• **PROBLEM STATEMENT**: All the data below should be printed again without a single difference.
================
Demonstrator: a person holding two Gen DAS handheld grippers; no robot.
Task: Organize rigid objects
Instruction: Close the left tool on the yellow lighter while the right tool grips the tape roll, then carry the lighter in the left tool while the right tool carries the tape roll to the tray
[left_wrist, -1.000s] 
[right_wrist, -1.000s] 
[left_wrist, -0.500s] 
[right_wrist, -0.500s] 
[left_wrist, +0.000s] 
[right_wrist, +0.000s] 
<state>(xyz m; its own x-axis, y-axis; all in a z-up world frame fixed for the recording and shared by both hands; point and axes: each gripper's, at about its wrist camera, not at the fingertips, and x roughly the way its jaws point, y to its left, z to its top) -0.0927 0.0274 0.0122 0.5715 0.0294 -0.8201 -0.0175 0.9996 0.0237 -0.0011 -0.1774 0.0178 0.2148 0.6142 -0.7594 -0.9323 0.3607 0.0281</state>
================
• **ANSWER SPACE**:
Demonstrator: a person holding two Gen DAS handheld grippers; no robot.
Task: Organize rigid objects
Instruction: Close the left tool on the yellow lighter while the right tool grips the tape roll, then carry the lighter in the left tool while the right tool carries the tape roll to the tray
[left_wrist, -1.000s] 
[right_wrist, -1.000s] 
[left_wrist, -0.500s] 
[right_wrist, -0.500s] 
[left_wrist, +0.000s] 
[right_wrist, +0.000s] 
<state>(xyz m; its own x-axis, y-axis; all in a z-up world frame fixed for the recording and shared by both hands; point and axes: each gripper's, at about its wrist camera, not at the fingertips, and x roughly the way its jaws point, y to its left, z to its top) -0.0927 0.0274 0.0122 0.5715 0.0294 -0.8201 -0.0175 0.9996 0.0237 -0.0011 -0.1774 0.0178 0.2148 0.6142 -0.7594 -0.9323 0.3607 0.0281</state>

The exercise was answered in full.